Work instruction
In the records below, repeat word for word only the lines starting at the one that contains "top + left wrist" and ending at the one that contains "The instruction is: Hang", pictures excluded.
[Start of section]
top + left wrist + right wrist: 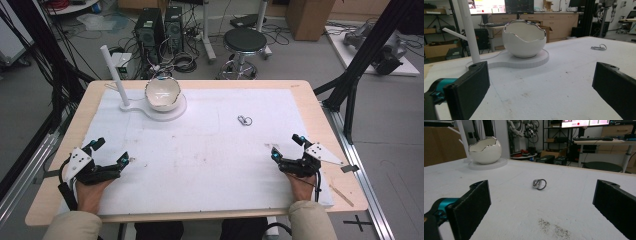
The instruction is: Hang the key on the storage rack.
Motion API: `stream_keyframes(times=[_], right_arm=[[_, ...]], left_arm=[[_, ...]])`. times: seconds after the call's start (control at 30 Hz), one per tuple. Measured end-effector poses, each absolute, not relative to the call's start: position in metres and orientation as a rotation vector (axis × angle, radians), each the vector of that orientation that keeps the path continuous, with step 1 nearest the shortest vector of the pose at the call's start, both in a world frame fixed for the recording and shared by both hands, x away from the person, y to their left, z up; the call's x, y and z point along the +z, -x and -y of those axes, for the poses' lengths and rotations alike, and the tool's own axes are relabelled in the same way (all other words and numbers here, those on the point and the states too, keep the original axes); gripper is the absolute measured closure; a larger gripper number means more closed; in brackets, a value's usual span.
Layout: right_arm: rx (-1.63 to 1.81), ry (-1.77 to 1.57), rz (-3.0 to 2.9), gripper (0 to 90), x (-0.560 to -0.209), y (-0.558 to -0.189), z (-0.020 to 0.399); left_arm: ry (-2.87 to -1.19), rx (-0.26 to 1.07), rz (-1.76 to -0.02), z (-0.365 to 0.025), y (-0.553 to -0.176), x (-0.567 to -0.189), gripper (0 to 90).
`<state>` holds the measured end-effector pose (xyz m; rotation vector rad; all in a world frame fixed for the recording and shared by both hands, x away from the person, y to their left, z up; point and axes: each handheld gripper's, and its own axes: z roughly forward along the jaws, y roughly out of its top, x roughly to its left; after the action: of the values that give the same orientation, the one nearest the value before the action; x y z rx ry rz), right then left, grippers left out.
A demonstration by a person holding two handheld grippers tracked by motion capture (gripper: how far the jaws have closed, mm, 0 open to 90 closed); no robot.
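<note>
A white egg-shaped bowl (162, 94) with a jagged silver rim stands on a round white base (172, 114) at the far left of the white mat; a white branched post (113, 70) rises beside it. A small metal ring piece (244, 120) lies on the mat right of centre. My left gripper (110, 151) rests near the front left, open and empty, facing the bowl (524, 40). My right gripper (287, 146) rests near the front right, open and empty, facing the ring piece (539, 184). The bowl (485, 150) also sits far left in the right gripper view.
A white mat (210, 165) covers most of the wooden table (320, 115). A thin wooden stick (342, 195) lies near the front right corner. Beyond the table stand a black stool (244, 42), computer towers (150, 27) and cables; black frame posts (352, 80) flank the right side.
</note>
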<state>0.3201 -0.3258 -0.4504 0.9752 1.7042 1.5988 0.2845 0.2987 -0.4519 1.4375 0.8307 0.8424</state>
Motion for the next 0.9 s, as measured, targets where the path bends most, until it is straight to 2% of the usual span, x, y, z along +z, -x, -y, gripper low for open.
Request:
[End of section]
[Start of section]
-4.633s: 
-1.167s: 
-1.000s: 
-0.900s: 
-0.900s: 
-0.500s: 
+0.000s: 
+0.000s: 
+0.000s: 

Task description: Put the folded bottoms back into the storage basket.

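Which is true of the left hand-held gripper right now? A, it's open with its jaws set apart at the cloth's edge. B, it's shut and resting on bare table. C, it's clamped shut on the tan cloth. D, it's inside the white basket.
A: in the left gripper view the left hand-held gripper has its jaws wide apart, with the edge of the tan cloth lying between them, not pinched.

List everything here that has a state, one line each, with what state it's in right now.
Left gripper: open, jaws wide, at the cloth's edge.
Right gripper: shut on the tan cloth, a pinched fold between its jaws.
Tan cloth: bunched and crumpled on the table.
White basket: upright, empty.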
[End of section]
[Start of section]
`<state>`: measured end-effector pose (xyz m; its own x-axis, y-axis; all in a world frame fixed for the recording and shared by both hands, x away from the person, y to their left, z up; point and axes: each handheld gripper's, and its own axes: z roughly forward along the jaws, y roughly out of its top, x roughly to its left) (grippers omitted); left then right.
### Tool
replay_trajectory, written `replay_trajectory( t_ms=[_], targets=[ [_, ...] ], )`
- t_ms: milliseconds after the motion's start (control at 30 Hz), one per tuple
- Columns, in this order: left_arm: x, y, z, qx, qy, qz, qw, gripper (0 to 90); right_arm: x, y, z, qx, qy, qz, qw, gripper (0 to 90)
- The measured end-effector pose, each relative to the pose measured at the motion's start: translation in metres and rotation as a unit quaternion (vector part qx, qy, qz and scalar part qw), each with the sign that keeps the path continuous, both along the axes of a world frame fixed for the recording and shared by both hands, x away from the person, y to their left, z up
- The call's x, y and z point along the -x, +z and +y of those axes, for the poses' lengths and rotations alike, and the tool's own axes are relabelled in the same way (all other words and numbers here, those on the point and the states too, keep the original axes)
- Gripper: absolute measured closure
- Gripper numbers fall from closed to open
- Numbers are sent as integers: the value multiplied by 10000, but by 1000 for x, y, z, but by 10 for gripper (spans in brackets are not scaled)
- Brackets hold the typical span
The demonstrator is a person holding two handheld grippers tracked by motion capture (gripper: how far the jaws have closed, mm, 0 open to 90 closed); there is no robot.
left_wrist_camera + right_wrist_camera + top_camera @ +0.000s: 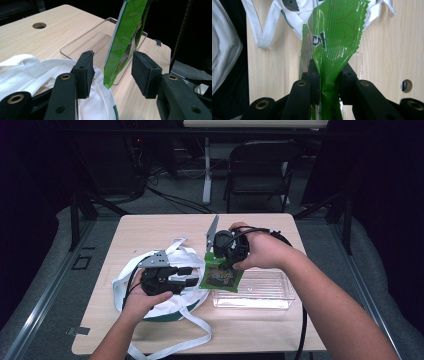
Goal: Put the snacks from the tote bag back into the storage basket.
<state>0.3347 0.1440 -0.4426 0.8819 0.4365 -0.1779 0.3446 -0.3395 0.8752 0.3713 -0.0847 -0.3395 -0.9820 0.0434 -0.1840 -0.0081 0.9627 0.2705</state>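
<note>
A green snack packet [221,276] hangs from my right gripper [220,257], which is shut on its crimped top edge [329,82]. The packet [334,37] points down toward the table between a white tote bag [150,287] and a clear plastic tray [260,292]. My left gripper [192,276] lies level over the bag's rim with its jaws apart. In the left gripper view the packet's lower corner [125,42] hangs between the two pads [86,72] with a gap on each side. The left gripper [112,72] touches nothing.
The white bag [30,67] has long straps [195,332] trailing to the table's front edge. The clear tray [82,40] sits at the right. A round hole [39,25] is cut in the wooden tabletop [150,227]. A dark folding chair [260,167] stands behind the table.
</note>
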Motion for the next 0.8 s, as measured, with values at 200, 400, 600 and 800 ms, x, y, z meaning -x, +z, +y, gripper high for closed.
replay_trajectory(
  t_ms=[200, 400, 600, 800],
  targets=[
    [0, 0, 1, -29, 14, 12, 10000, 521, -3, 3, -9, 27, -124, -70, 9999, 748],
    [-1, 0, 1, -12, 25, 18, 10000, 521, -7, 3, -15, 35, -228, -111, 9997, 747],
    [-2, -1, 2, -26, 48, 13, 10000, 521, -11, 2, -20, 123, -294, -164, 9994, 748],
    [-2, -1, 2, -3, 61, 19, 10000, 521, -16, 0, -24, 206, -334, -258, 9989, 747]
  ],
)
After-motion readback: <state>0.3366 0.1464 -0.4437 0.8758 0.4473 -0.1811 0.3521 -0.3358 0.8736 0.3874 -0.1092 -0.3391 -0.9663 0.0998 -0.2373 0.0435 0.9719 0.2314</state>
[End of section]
Result of the exercise
top + left wrist + right wrist: 
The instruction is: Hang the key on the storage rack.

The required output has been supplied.